Retype exactly the lines that run from the start of the data to the line holding "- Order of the", including both, and only those.
- - -
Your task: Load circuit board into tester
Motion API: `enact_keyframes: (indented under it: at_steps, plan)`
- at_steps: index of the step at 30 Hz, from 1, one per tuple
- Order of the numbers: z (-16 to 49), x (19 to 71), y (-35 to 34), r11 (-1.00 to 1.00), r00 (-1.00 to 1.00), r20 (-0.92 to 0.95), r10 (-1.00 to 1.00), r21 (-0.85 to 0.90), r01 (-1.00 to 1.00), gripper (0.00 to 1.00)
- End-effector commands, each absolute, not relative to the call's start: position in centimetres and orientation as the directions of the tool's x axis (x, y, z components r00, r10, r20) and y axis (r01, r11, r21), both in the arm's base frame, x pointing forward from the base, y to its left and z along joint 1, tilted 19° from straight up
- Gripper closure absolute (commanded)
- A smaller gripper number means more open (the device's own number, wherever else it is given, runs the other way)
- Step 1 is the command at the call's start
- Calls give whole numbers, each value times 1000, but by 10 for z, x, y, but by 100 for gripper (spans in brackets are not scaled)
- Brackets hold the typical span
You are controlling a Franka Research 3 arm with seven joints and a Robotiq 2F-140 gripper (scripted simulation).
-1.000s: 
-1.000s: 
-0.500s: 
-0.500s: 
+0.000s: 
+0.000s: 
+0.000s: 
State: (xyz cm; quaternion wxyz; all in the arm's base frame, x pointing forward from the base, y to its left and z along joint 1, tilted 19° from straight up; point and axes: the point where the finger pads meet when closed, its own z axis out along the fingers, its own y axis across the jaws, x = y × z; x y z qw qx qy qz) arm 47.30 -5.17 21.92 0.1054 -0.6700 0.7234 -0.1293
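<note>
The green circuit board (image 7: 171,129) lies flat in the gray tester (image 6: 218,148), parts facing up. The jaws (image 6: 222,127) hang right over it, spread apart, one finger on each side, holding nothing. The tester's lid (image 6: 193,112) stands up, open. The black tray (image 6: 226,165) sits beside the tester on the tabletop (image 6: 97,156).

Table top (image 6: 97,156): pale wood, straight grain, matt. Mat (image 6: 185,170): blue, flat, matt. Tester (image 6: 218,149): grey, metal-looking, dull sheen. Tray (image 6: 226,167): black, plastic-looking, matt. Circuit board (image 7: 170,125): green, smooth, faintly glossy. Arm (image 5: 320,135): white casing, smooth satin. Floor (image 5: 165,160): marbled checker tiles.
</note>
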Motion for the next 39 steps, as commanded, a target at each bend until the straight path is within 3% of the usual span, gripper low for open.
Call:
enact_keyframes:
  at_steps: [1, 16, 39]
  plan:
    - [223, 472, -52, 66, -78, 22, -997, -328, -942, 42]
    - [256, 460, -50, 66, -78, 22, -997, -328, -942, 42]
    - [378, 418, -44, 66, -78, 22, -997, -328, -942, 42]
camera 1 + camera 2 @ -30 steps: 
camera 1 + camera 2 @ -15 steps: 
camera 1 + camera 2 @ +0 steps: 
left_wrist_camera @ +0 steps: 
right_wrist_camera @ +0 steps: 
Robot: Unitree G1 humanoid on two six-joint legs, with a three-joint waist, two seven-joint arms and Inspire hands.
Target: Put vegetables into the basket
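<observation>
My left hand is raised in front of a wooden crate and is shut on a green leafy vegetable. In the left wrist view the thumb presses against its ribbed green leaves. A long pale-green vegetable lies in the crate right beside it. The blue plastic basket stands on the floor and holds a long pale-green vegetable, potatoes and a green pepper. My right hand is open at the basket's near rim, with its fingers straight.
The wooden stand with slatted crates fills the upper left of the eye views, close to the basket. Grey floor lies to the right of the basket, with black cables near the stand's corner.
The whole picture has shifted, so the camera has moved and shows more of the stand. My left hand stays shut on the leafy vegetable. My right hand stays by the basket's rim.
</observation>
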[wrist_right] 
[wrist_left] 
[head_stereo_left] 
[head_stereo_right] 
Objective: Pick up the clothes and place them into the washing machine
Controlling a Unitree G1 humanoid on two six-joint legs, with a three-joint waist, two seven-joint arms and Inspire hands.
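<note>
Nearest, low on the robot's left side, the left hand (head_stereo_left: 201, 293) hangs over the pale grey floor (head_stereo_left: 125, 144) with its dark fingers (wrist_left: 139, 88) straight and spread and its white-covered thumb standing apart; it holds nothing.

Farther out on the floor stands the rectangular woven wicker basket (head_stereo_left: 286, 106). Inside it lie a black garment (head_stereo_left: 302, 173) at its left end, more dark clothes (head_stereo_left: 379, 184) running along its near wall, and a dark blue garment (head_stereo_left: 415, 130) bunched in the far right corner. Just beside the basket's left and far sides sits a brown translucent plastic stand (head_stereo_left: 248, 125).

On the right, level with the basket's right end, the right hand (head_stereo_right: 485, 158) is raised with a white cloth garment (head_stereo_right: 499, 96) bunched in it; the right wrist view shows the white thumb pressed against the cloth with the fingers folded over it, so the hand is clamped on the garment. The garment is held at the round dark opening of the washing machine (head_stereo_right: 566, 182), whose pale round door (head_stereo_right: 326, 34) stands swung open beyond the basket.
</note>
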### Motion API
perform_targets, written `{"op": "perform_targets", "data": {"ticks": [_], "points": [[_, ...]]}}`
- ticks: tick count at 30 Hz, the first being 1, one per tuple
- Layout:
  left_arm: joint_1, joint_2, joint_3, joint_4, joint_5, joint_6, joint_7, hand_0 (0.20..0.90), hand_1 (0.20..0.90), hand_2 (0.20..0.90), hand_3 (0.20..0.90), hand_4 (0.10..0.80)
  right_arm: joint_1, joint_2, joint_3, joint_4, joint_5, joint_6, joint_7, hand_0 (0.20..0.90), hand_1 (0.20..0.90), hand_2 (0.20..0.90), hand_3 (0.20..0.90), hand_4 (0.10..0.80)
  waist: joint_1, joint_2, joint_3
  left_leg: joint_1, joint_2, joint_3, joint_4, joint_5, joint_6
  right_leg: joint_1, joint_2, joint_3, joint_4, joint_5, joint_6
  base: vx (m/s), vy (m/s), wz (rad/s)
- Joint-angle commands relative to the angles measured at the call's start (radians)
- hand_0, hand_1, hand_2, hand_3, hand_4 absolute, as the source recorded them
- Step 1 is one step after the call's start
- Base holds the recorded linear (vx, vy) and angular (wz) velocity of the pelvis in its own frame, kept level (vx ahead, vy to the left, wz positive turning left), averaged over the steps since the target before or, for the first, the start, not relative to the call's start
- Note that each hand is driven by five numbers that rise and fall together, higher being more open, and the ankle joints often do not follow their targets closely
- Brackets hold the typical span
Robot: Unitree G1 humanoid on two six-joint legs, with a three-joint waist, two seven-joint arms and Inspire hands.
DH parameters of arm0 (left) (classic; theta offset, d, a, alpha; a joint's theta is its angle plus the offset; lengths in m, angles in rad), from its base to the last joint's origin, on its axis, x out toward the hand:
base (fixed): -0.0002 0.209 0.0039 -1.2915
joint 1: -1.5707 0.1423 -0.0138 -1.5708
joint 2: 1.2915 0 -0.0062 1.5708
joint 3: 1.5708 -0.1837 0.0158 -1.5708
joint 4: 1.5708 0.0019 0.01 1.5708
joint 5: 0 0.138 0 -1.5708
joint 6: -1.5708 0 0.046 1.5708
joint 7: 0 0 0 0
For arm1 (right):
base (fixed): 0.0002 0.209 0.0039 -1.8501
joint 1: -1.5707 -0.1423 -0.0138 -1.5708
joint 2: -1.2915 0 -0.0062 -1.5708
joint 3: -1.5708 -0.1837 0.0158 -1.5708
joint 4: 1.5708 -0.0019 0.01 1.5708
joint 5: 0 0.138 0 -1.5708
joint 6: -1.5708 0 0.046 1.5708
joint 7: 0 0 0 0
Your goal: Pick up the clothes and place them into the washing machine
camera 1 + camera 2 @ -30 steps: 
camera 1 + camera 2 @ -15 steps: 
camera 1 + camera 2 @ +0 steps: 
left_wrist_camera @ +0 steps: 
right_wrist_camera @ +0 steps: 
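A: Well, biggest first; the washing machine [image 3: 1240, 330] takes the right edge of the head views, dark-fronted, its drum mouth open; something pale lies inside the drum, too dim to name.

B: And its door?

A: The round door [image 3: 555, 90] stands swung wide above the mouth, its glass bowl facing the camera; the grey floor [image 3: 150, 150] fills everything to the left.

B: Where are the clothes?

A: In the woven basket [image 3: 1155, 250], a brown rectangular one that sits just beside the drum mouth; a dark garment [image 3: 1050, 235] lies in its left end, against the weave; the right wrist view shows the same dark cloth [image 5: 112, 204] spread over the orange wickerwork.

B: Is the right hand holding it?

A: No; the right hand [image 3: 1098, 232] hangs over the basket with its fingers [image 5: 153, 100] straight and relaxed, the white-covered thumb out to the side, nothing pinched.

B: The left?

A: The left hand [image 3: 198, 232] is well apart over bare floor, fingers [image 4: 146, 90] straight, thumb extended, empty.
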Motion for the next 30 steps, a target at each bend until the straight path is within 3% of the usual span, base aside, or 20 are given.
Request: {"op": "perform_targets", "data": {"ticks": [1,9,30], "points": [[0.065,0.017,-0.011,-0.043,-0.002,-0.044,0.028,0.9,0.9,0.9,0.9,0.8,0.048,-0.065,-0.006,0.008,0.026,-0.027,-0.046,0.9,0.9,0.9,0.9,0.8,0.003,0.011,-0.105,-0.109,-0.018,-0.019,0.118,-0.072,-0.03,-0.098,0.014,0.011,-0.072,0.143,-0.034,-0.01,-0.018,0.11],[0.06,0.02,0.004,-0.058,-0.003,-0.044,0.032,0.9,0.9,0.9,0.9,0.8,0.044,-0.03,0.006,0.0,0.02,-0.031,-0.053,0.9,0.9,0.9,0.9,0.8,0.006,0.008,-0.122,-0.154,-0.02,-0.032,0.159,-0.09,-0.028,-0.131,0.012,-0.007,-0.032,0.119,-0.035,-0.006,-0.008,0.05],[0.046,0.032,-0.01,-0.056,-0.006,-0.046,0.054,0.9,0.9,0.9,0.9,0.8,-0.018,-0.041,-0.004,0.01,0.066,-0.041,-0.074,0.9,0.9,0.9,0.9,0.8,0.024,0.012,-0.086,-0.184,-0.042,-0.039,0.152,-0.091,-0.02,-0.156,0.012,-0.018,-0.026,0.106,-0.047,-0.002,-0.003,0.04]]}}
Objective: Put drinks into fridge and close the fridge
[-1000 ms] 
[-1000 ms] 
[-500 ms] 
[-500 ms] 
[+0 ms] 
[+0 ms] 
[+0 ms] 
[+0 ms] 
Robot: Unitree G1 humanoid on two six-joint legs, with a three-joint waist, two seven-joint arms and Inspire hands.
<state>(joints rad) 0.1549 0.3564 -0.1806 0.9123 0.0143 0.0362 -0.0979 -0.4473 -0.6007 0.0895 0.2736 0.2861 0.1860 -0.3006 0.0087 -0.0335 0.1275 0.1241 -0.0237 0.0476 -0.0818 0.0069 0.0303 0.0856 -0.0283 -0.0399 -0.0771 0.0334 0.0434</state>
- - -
*PROBLEM SOLUTION*.
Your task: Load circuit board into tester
Motion API: `enact_keyframes: (indented under it: at_steps, plan)`
- at_steps: index of the step at 30 Hz, from 1, one per tuple
- Order of the numbers: z (-16 to 49), x (19 to 71), y (-35 to 34), r11 (-1.00 to 1.00), r00 (-1.00 to 1.00), r20 (-0.92 to 0.95), r10 (-1.00 to 1.00), r21 (-0.85 to 0.90), r01 (-1.00 to 1.00), gripper (0.00 to 1.00)

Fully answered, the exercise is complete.